Start of Given information
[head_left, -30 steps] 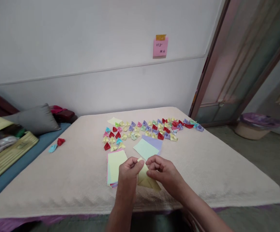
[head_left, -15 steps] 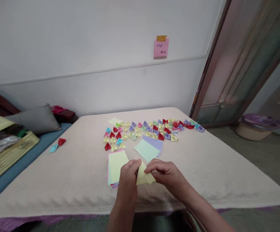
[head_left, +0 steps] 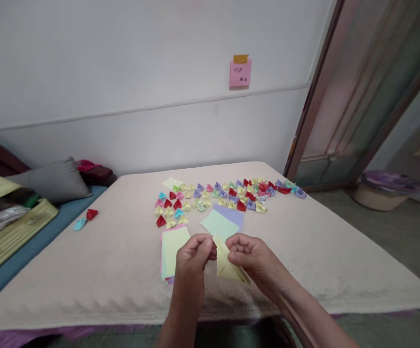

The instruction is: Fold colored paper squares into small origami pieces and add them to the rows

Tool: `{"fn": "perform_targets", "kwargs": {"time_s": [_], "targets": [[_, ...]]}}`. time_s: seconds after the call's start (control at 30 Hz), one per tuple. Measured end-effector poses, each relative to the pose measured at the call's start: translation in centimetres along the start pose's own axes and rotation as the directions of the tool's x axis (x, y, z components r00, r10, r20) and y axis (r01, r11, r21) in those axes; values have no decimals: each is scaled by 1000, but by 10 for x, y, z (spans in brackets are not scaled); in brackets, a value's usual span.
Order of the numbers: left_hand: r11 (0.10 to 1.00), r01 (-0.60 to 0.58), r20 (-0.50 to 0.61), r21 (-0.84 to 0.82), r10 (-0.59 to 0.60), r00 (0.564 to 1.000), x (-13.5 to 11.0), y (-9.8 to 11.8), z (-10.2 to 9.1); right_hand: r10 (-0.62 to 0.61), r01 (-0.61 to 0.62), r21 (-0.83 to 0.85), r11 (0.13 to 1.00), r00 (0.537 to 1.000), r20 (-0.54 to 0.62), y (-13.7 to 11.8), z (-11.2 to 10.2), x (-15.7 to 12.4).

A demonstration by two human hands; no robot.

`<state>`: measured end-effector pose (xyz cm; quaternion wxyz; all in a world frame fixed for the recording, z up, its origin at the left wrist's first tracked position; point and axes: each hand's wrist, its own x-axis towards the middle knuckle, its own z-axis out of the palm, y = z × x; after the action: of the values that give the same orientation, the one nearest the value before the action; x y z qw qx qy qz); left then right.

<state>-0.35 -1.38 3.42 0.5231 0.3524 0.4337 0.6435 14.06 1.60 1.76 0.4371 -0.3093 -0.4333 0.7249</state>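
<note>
At six o'clock on the beige cloth-covered table [head_left: 123, 266] | pale-yellow folded paper sheet [head_left: 227, 269], gripped by right hand [head_left: 253, 255] | left hand [head_left: 191, 256] curled at its nine-o'clock edge, grip cannot be told

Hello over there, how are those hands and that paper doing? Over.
Right hand gripping creased yellow paper. Left hand at its upper tip. Paper stack beside left hand.

Held paper [head_left: 225, 269] matt; cloth [head_left: 112, 261] (seemingly woven) rough

Pnk note [head_left: 240, 75] on wall [head_left: 141, 63] | gry pillow [head_left: 59, 181] | tan tub [head_left: 375, 197]
</note>
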Motion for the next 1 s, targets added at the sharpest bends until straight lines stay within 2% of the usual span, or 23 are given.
{"fn": "perform_targets", "kwargs": {"time_s": [0.23,0.43,0.53,0.83,1.0], "targets": [[999,46,-47,-23,-47,998,0,-2,1,38,-43,143,989,999,35,2,5,-1],[992,-77,-97,104,87,991,-2,-5,2,43,-54,198,979,997,58,7,12,0],[985,-100,-93,142,114,989,-2,-5,2,40,-52,203,978,997,61,9,13,1],[998,58,-99,-2,-58,993,0,-5,4,56,-64,213,975,997,45,9,11,2],[992,124,-98,7,-123,988,0,-4,3,45,-55,201,978,998,51,11,8,3]]}}
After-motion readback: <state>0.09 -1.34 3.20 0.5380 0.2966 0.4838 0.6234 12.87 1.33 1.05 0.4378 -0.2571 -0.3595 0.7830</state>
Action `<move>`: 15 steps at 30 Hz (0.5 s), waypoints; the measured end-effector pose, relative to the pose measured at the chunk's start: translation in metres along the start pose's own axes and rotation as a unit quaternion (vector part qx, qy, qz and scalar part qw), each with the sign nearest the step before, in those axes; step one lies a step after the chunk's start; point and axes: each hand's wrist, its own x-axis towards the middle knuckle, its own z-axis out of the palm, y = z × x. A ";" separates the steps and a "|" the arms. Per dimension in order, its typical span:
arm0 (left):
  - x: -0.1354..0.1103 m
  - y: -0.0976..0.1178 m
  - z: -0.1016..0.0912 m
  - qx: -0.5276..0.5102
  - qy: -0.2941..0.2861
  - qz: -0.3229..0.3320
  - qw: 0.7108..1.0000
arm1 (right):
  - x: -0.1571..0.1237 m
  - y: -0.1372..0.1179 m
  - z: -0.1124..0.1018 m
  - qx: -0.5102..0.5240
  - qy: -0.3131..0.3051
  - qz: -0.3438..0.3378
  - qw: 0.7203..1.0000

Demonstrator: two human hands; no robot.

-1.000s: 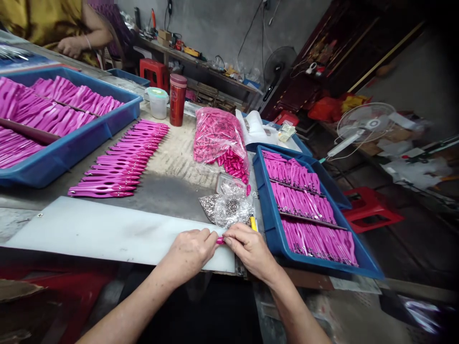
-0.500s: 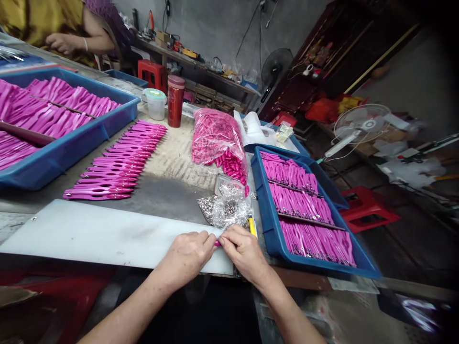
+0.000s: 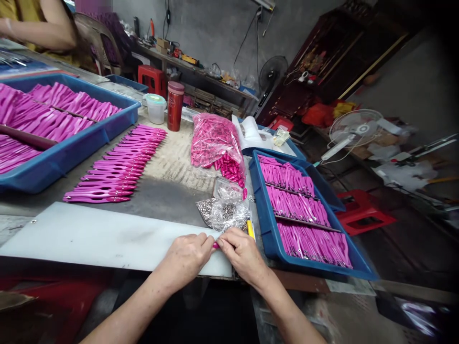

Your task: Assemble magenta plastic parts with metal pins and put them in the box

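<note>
My left hand (image 3: 186, 258) and my right hand (image 3: 243, 253) meet at the near edge of a white board (image 3: 89, 236), fingers pinched together on a small pink piece (image 3: 215, 245) between them. Only a sliver of that piece shows. Just beyond my fingers lies a crumpled clear bag of small metal parts (image 3: 225, 212), with a yellow-handled tool (image 3: 248, 228) beside it. A clear bag of pink pieces (image 3: 217, 143) lies further back.
A blue tray of pink handles (image 3: 301, 210) sits at my right; a larger blue tray (image 3: 53, 124) at far left. A row of pink handles (image 3: 120, 165) lies on the table. A red flask (image 3: 175, 106) and a lidded tub (image 3: 156, 107) stand behind. Another person's arm (image 3: 39, 28) is at top left.
Both hands stay pinched on the pink piece in about the same spot. The view has shifted slightly right and down; the other person's hand has moved out to the left.
</note>
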 end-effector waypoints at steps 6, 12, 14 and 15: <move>0.001 0.000 0.000 -0.012 0.010 -0.001 1.000 | 0.001 -0.001 0.001 0.001 -0.008 0.027 1.000; 0.002 -0.001 -0.002 -0.017 0.028 -0.004 0.999 | 0.004 0.001 -0.001 0.000 0.000 0.035 0.999; 0.003 -0.001 -0.002 -0.009 0.038 -0.009 0.999 | 0.007 0.004 -0.005 0.005 0.030 0.031 0.999; 0.003 -0.001 -0.002 -0.005 0.039 -0.011 0.999 | 0.009 0.006 -0.008 -0.001 0.055 0.028 0.998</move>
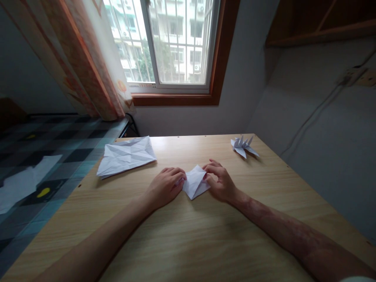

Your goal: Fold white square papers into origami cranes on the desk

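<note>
A small piece of folded white paper (194, 181) lies on the wooden table between my two hands. My left hand (169, 182) is closed on its left corner, the fingertips curled over the edge. My right hand (219, 181) pinches the right side, thumb and forefinger at a raised flap; the other fingers stick out behind. The paper has a diamond-shaped upper layer with a lower layer showing at the right. Parts of both side corners are hidden under my fingers.
Creased white sheets (127, 156) lie at the table's back left. Several folded paper pieces (243, 146) with pointed tips stand at the back right. Left of the table (182, 243) is a bed with a checked cover (67, 145) and loose paper (22, 184). A window (179, 43) is behind.
</note>
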Available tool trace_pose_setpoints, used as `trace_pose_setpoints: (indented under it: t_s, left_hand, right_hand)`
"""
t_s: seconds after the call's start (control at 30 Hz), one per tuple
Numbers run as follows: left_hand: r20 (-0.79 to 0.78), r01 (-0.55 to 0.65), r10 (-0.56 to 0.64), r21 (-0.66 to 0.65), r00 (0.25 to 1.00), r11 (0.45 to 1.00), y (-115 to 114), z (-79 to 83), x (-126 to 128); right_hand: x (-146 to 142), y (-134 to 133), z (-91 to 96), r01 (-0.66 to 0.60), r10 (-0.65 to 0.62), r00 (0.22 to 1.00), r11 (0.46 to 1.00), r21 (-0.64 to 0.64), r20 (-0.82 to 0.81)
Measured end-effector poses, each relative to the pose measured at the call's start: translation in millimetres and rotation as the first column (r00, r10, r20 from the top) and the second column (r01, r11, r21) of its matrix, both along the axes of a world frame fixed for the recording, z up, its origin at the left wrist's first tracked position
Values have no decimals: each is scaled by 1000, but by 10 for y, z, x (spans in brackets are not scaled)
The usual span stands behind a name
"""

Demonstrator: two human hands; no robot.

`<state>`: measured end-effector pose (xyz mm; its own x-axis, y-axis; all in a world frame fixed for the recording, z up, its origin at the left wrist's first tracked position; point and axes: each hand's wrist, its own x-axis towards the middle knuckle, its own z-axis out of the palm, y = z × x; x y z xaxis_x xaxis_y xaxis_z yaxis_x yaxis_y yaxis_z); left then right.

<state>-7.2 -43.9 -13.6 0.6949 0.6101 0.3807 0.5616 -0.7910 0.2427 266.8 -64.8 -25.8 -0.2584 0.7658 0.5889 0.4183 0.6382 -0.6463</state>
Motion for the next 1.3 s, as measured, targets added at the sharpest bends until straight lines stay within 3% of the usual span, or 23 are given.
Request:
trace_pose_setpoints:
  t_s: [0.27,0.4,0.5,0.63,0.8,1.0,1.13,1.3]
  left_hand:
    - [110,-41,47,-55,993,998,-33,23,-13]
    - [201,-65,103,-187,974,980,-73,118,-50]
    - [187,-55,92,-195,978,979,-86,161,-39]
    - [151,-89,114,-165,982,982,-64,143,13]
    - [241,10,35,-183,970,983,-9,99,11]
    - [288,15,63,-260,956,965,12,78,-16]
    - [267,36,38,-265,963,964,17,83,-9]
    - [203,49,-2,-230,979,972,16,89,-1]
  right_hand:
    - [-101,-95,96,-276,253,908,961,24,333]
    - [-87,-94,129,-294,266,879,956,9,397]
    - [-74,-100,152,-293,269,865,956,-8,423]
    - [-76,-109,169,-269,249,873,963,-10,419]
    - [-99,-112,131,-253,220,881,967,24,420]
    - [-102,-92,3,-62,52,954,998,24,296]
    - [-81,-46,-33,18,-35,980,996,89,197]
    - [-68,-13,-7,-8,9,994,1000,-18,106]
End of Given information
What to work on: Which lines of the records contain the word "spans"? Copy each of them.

Result:
Tool: `{"fn": "perform_targets", "kwargs": {"time_s": [_], "targets": [[_, ...]]}}`. time_s: seconds after the call's start (control at 30 Hz), one per tuple. Measured end-effector poses, each relative to the pose measured at the call's start: translation in centimetres along the start pose's own axes and rotation as the directions of the tool's x axis (x, y, z components r00, r10, r20) and y axis (r01, r11, r21) in those axes; values have no decimals: each is scaled by 1000, but by 10 for x, y, z (spans in brackets are not scaled); in brackets, a value's usual span.
Values have no decimals: each is scaled by 1000, but by 10 for y, z, x (spans in brackets are not scaled)

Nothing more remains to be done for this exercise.